5. Save Parameters for Downstream Notebooks
# ─── Save Parameters ─────────────────────────────────────────────────────────
param_export = pd.DataFrame({
'parameter': ['kappa', 'theta', 'sigma', 'se_kappa', 'se_theta', 'se_sigma',
'half_life_months', 'log_likelihood'],
'USD': [mle_usd['kappa'], mle_usd['theta'], mle_usd['sigma'],
mle_usd['se_kappa'], mle_usd['se_theta'], mle_usd['se_sigma'],
mle_usd['half_life_months'], mle_usd['log_likelihood']],
'KHR': [mle_khr['kappa'], mle_khr['theta'], mle_khr['sigma'],
mle_khr['se_kappa'], mle_khr['se_theta'], mle_khr['se_sigma'],
mle_khr['half_life_months'], mle_khr['log_likelihood']]
})
param_export.to_csv('../data/processed/ou_parameters_mle.csv', index=False)
print('\n═══════════════════════════════════════════════════════════')

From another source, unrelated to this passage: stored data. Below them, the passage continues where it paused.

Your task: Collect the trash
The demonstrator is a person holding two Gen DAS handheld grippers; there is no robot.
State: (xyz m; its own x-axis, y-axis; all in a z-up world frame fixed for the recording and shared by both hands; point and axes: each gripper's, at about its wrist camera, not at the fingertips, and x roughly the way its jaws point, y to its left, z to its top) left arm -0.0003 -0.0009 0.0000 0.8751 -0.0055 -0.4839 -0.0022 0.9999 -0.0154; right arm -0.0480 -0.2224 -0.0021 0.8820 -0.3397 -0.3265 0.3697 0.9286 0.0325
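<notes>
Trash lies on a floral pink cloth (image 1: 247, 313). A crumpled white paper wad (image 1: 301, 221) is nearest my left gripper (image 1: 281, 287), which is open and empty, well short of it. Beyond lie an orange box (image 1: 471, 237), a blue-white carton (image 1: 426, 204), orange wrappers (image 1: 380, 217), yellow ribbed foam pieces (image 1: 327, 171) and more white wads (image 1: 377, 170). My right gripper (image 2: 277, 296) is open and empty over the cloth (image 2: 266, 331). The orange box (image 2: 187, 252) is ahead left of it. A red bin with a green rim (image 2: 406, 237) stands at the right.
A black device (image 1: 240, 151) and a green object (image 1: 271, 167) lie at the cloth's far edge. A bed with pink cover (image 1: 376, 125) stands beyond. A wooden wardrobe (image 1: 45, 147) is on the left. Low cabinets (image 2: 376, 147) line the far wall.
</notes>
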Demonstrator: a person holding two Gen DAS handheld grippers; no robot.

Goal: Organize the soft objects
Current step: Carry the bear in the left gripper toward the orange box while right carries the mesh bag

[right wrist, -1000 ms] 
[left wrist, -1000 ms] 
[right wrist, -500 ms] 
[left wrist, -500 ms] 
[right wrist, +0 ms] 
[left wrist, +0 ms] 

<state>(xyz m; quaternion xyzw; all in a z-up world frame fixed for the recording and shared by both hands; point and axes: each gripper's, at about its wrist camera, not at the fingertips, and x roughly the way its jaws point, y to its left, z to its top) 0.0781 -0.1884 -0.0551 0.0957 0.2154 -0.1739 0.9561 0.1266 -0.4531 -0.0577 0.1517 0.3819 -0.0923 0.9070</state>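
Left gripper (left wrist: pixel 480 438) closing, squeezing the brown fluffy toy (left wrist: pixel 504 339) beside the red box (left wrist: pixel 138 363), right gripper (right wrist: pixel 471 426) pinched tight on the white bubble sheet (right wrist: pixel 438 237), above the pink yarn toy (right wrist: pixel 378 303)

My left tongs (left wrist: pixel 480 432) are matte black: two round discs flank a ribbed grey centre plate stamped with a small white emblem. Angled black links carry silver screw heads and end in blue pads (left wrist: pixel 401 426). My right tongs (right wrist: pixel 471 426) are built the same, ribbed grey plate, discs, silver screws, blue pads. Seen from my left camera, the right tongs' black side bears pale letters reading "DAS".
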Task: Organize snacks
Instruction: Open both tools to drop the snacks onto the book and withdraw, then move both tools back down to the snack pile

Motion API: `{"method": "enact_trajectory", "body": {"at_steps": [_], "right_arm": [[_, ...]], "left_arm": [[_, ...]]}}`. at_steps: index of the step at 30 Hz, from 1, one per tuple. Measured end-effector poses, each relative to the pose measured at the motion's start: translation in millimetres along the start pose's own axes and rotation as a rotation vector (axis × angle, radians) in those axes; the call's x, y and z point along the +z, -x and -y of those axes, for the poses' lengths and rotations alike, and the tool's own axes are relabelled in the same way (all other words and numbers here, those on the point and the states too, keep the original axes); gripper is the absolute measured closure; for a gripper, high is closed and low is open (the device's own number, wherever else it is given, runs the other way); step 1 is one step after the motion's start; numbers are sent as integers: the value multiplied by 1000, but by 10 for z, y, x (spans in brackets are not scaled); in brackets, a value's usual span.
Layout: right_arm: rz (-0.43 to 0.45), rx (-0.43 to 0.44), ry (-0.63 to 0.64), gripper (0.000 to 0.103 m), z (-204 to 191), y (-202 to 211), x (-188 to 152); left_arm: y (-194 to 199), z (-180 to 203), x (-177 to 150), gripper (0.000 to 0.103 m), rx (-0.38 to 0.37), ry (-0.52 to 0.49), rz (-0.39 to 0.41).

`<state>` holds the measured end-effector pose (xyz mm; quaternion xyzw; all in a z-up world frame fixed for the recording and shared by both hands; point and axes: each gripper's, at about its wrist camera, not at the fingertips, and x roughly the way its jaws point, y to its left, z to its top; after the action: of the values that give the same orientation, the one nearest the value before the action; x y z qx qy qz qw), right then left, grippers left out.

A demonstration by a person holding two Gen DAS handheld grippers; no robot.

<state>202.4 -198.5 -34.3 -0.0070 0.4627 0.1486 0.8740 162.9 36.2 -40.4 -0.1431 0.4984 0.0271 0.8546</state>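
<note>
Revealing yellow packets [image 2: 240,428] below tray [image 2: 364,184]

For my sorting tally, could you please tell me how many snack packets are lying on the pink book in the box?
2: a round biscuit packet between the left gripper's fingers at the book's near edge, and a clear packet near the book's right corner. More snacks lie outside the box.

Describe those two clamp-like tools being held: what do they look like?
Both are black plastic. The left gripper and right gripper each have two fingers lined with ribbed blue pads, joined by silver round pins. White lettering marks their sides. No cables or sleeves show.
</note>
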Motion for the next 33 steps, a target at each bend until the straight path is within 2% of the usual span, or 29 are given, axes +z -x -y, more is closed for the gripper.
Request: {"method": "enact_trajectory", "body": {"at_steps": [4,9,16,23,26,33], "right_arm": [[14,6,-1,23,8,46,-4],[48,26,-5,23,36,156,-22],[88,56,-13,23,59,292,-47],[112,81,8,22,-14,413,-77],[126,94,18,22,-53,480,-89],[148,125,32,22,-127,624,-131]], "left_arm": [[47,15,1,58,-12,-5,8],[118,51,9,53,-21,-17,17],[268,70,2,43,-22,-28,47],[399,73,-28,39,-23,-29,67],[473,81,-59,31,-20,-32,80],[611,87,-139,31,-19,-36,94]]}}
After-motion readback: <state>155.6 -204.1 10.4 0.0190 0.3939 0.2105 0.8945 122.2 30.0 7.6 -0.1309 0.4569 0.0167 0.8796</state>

print(' Parameters saved to ou_parameters_mle.csv')
print('═══════════════════════════════════════════════════════════')
print(param_export.to_string(index=False))
print('═══════════════════════════════════════════════════════════')Summary of Key Findings
The parameter estimation reveals that Cambodia’s dual-currency spreads follow qualitatively different mean-reverting processes:
| USD | KHR | |
|---|---|---|
| Speed | Fast (κ = 1.85, half-life = 4.5 months) | Slow (κ = 0.46, half-life = 18 months) |
| Equilibrium | θ = 6.44%, precisely estimated | θ = 8.07%, imprecisely estimated due to structural break |
| Volatility | σ = 3.66, moderate | σ = 6.18, 1.7× higher |
| Stationary variance | σ²/2κ = 3.6 | σ²/2κ = 41.5 (11.5× higher) |
| Model fit | Good — residuals well-behaved | Adequate — some heteroskedasticity |
Core Implication: The KHR segment combines higher volatility with slower mean reversion, creating a risk profile that is fundamentally more dangerous than the USD segment. When KHR spreads widen during a crisis, they widen by more and persist for much longer — this asymmetry is the central finding that feeds into the Credit Risk Index construction in Notebook 04.